### Task objective
Using the data below, repeat all of it precisely.

### Given material
§ §

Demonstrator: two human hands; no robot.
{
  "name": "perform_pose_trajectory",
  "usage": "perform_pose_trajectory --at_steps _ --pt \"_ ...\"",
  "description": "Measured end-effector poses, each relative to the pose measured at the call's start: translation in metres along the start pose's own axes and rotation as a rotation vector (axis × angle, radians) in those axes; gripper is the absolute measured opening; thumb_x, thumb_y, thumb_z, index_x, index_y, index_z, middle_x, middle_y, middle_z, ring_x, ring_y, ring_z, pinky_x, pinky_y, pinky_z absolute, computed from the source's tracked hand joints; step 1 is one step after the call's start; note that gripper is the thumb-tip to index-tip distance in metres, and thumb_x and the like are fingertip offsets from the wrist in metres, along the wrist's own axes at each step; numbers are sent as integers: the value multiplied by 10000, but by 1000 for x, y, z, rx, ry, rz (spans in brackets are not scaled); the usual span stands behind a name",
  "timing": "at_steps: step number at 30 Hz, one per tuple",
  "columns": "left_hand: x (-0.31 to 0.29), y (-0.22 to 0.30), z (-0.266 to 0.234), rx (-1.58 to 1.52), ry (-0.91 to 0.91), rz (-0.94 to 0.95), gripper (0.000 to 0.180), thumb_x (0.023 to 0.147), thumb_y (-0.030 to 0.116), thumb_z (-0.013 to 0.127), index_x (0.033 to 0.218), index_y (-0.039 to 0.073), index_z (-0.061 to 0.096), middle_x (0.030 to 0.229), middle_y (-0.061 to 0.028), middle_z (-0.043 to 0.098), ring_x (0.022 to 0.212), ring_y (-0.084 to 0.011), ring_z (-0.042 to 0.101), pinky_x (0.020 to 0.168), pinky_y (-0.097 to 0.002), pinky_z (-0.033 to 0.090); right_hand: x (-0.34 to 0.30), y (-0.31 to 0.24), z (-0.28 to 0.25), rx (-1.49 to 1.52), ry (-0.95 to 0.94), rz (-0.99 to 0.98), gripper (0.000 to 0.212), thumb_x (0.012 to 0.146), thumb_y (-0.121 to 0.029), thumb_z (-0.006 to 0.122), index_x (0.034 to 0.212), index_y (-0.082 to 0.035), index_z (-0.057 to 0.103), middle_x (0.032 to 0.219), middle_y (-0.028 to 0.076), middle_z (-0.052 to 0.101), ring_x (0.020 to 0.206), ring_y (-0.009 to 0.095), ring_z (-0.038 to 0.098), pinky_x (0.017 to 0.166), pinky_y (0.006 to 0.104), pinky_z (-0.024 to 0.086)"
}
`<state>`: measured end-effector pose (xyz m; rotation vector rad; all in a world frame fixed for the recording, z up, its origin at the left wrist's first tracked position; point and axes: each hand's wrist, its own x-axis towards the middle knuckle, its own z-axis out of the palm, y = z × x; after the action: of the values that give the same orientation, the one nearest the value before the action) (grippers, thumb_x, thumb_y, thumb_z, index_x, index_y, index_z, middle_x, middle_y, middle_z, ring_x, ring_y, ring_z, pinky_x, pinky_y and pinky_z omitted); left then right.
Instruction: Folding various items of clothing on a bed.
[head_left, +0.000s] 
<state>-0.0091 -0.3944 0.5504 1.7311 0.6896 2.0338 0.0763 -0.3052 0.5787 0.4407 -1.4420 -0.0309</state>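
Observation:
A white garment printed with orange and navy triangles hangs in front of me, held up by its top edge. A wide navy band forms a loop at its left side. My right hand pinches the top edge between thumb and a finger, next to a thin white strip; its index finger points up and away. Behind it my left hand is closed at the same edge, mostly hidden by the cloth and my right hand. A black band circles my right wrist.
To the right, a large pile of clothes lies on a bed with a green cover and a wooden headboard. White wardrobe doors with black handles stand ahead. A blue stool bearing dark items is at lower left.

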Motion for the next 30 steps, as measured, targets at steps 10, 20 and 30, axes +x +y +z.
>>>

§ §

### Your solution
Demonstrator: two human hands; no robot.
{
  "name": "perform_pose_trajectory",
  "usage": "perform_pose_trajectory --at_steps _ --pt \"_ ...\"",
  "description": "Measured end-effector poses, each relative to the pose measured at the call's start: translation in metres along the start pose's own axes and rotation as a rotation vector (axis × angle, radians) in those axes; gripper is the absolute measured opening; thumb_x, thumb_y, thumb_z, index_x, index_y, index_z, middle_x, middle_y, middle_z, ring_x, ring_y, ring_z, pinky_x, pinky_y, pinky_z absolute, computed from the source's tracked hand joints; step 1 is one step after the call's start; note that gripper is the thumb-tip to index-tip distance in metres, and thumb_x and the like are fingertip offsets from the wrist in metres, along the wrist's own axes at each step; numbers are sent as integers: the value multiplied by 10000, but by 1000 for x, y, z, rx, ry, rz (spans in brackets are not scaled); the usual span stands behind a name",
  "timing": "at_steps: step number at 30 Hz, one per tuple",
  "columns": "left_hand: x (-0.31 to 0.29), y (-0.22 to 0.30), z (-0.266 to 0.234), rx (-1.58 to 1.52), ry (-0.91 to 0.91), rz (-0.94 to 0.95), gripper (0.000 to 0.180), thumb_x (0.023 to 0.147), thumb_y (-0.030 to 0.116), thumb_z (-0.013 to 0.127), index_x (0.033 to 0.218), index_y (-0.039 to 0.073), index_z (-0.061 to 0.096), middle_x (0.030 to 0.229), middle_y (-0.061 to 0.028), middle_z (-0.043 to 0.098), ring_x (0.022 to 0.212), ring_y (-0.084 to 0.011), ring_z (-0.042 to 0.101), pinky_x (0.020 to 0.168), pinky_y (-0.097 to 0.002), pinky_z (-0.033 to 0.090); right_hand: x (-0.34 to 0.30), y (-0.31 to 0.24), z (-0.28 to 0.25), rx (-1.49 to 1.52), ry (-0.95 to 0.94), rz (-0.99 to 0.98), gripper (0.000 to 0.212), thumb_x (0.012 to 0.146), thumb_y (-0.121 to 0.029), thumb_z (-0.006 to 0.122), index_x (0.034 to 0.212), index_y (-0.082 to 0.035), index_z (-0.057 to 0.103), middle_x (0.032 to 0.219), middle_y (-0.028 to 0.076), middle_z (-0.052 to 0.101), ring_x (0.020 to 0.206), ring_y (-0.009 to 0.095), ring_z (-0.038 to 0.098), pinky_x (0.017 to 0.166), pinky_y (0.006 to 0.104), pinky_z (-0.024 to 0.086)"
}
`<state>`: measured end-effector pose (xyz m; rotation vector rad; all in a world frame fixed for the recording, z up, its origin at the left wrist's first tracked position; point and axes: each hand's wrist, its own x-axis towards the middle knuckle, its own z-axis out of the palm, y = z × x; after the action: of the values that give the same orientation, the one nearest the value before the action) (grippers, thumb_x, thumb_y, thumb_z, index_x, index_y, index_z, middle_x, middle_y, middle_z, ring_x, ring_y, ring_z, pinky_x, pinky_y and pinky_z omitted); left then right.
Instruction: Folding various items of clothing on a bed.
[head_left, +0.000s] 
<state>-0.0091 -0.3944 0.5504 1.7311 0.6896 2.0338 0.0763 -0.3052 0.5787 0.4407 -1.4420 -0.0309</state>
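Observation:
A white garment printed with orange and navy triangles hangs in front of me, held up by its top edge. A wide navy band forms a loop at its left side. My right hand pinches the top edge between thumb and a finger, next to a thin white strip; its index finger points up and away. Behind it my left hand is closed at the same edge, mostly hidden by the cloth and my right hand. A black band circles my right wrist.
To the right, a large pile of clothes lies on a bed with a green cover and a wooden headboard. White wardrobe doors with black handles stand ahead. A blue stool bearing dark items is at lower left.
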
Motion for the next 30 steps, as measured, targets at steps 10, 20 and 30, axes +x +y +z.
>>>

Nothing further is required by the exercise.